> **Assignment**
Going through the data below, copy out each line where the word "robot" shows up.

── The input

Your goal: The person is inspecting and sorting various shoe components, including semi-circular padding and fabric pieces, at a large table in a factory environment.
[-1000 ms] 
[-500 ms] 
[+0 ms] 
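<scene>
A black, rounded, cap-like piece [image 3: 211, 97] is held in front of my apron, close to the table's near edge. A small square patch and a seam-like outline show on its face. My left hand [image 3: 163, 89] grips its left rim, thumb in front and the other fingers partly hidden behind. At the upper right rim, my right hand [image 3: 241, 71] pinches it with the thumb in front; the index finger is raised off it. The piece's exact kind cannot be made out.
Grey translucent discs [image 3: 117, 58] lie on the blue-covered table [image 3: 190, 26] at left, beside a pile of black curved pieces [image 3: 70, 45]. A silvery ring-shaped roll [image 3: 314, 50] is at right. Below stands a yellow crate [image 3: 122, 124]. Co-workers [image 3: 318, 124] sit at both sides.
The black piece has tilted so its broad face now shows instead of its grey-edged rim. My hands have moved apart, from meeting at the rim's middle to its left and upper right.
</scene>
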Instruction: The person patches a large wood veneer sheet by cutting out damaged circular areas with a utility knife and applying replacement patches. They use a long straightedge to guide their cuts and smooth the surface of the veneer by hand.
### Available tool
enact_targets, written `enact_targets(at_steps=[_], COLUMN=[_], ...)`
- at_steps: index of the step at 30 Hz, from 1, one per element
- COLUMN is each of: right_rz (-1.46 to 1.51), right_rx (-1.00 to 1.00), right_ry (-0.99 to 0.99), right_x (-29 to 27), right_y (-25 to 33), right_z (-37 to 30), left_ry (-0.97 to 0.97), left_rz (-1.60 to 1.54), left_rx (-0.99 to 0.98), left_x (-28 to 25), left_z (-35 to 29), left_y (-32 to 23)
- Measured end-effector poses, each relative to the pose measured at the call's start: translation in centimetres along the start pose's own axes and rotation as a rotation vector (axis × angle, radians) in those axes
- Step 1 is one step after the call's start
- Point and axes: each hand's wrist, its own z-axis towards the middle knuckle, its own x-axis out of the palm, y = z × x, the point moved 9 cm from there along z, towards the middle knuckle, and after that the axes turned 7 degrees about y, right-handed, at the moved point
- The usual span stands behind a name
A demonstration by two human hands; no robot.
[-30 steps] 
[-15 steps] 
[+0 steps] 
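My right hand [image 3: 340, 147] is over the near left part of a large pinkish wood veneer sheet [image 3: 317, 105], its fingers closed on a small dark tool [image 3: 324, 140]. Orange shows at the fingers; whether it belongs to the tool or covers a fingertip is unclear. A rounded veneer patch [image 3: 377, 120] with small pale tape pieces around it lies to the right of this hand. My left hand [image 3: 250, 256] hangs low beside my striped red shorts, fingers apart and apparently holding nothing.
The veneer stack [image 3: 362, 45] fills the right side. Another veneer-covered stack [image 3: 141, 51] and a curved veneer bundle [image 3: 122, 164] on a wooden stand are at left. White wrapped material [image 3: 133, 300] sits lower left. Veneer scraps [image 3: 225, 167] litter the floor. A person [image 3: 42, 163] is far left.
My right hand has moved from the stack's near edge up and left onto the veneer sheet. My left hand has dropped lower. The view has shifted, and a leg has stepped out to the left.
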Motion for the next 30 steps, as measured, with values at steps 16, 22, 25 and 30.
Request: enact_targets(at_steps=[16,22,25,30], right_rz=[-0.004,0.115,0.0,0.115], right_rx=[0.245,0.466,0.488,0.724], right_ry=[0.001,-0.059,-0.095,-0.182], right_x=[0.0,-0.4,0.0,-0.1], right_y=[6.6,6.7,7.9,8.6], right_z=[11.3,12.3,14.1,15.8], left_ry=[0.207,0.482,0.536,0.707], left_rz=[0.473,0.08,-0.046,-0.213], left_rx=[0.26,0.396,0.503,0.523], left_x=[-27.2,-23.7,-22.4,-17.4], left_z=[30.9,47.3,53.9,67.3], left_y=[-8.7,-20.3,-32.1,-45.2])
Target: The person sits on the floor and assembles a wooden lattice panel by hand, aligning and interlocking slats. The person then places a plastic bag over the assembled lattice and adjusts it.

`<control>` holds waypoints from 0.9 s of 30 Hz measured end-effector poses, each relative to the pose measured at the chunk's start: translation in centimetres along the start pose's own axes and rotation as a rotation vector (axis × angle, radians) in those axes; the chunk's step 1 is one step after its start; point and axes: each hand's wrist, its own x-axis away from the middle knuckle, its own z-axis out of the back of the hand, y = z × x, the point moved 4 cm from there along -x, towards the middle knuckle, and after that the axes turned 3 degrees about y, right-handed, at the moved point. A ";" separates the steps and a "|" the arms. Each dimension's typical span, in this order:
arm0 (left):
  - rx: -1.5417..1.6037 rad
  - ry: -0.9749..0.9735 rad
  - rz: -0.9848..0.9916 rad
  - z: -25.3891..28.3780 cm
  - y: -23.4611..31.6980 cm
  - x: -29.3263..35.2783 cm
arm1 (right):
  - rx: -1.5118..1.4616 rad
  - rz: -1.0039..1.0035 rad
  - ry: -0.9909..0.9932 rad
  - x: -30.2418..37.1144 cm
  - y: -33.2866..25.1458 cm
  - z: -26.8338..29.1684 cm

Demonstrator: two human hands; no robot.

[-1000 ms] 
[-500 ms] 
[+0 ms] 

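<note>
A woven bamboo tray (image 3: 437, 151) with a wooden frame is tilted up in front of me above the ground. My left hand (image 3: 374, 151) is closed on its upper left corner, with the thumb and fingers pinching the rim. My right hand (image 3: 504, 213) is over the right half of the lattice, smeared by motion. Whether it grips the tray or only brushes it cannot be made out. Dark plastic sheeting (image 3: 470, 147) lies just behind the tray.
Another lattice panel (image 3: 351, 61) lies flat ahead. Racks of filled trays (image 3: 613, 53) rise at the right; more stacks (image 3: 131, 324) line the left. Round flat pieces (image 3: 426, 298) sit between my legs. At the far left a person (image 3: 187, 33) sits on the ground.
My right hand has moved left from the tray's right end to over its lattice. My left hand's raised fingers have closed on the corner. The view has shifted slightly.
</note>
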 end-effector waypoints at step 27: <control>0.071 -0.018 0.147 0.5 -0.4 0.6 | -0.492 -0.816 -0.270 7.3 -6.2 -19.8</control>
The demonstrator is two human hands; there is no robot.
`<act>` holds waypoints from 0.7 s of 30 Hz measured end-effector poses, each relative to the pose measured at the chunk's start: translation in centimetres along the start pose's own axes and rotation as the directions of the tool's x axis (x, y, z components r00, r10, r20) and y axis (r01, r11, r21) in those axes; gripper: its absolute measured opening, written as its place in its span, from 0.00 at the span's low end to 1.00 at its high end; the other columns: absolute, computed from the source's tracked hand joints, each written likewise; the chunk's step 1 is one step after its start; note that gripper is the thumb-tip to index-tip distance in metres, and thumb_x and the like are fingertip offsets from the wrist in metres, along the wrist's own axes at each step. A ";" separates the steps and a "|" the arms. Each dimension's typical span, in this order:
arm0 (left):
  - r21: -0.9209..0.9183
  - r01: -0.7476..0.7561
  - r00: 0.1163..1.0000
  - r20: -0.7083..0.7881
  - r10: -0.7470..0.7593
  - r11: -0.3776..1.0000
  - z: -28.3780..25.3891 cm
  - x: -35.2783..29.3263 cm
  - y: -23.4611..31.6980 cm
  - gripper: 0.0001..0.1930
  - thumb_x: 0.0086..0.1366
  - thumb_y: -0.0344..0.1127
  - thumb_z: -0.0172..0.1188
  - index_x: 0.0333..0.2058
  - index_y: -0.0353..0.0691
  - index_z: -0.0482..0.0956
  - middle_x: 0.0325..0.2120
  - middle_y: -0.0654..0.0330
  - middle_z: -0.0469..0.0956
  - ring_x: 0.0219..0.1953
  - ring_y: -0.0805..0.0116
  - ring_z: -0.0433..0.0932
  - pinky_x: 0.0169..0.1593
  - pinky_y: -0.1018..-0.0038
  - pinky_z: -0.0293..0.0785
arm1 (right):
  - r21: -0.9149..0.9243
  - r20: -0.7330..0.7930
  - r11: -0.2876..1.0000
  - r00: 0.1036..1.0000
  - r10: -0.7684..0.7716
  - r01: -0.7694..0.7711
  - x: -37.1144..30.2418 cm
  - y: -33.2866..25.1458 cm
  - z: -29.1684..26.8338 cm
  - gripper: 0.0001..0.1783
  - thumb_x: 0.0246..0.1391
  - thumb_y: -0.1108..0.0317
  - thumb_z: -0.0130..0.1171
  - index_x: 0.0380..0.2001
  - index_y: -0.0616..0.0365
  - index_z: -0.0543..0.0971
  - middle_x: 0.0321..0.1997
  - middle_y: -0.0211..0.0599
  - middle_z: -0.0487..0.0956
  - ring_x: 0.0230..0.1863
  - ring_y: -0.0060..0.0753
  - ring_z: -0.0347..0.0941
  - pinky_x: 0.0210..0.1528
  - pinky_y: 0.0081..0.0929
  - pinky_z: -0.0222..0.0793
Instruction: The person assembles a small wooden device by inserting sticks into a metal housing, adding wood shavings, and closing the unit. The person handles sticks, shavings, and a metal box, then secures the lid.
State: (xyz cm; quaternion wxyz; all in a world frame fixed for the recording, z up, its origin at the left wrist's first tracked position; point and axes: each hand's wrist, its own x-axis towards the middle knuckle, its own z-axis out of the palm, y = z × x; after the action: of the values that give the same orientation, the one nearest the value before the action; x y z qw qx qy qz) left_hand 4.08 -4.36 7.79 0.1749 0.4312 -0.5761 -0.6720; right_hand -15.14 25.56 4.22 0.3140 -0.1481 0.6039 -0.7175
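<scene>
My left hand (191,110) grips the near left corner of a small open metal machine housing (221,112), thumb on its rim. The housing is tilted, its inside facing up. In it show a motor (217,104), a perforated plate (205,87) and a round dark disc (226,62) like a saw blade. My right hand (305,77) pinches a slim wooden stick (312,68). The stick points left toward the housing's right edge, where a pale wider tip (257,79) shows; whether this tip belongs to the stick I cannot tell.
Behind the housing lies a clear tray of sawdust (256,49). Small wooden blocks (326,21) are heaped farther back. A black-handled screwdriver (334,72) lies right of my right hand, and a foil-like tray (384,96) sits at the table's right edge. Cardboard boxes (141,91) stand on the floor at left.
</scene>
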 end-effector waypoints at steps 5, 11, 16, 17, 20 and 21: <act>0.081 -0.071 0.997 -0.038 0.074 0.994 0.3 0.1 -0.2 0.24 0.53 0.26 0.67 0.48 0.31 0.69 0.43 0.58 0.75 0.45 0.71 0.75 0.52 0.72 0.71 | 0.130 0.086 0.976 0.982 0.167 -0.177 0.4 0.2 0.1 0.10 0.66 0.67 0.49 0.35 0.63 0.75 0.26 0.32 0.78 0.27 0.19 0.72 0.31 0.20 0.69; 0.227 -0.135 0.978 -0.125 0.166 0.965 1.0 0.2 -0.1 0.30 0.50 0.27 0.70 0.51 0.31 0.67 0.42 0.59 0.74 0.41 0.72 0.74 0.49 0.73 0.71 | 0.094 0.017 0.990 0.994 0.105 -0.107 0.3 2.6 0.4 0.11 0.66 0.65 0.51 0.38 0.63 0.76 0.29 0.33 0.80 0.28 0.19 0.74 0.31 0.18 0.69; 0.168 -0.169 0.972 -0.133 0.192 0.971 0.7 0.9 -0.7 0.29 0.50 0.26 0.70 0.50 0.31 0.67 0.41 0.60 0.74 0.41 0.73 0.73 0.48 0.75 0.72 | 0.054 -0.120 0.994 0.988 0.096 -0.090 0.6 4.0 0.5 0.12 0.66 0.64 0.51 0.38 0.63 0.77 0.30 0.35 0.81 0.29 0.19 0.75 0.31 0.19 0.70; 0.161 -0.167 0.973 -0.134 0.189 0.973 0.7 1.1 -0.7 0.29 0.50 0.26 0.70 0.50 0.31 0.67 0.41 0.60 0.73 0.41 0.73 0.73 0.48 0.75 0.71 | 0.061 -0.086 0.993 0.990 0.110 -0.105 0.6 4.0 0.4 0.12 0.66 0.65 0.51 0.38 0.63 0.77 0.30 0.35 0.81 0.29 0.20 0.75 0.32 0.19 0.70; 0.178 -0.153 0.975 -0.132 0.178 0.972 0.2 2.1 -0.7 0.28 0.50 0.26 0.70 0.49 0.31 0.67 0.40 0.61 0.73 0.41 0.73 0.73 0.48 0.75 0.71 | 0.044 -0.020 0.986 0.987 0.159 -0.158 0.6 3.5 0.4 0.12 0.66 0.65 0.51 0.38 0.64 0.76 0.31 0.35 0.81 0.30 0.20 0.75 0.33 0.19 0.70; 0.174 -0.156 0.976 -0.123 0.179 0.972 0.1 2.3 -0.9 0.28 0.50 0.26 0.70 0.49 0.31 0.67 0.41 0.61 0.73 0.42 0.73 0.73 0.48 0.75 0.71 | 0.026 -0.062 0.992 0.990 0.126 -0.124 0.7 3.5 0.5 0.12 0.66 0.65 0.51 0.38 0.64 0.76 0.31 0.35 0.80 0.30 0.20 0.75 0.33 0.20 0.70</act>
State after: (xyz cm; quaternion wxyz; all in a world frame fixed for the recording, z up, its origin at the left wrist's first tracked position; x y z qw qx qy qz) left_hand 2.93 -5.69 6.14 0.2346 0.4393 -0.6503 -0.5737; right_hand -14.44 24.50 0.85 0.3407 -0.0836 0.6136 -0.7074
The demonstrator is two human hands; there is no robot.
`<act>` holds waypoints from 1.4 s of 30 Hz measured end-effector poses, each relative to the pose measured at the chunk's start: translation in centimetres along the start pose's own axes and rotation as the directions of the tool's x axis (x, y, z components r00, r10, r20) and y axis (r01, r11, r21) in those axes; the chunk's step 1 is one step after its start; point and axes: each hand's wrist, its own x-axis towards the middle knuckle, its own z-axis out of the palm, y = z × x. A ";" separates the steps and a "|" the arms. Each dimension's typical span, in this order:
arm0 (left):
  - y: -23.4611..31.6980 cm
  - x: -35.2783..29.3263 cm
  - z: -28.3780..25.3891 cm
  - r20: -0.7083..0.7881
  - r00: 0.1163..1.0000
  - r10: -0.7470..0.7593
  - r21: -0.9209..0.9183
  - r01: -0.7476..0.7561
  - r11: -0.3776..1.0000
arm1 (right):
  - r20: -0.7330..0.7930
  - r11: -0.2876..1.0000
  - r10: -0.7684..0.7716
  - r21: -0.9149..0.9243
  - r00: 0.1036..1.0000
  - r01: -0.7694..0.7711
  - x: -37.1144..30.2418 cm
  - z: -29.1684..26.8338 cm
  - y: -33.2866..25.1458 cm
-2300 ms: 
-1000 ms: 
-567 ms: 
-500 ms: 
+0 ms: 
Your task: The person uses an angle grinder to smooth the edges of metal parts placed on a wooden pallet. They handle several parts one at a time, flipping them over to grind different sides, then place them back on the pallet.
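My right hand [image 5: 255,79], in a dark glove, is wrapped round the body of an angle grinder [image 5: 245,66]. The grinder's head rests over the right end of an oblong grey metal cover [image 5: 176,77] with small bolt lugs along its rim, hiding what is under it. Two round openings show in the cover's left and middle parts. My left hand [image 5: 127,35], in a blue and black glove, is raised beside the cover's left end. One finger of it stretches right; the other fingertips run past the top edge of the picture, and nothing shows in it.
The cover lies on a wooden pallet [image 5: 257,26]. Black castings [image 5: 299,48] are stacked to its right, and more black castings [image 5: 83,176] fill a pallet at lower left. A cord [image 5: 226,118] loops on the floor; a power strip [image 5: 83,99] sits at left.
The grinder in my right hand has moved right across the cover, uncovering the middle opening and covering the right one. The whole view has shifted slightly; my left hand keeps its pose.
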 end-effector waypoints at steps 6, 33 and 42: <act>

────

> **Response to this task**
A demonstration by two human hands; no robot.
Demonstrator: two human hands; no robot.
The demonstrator is two human hands; there is no robot.
The demonstrator is two human hands; there is no robot.

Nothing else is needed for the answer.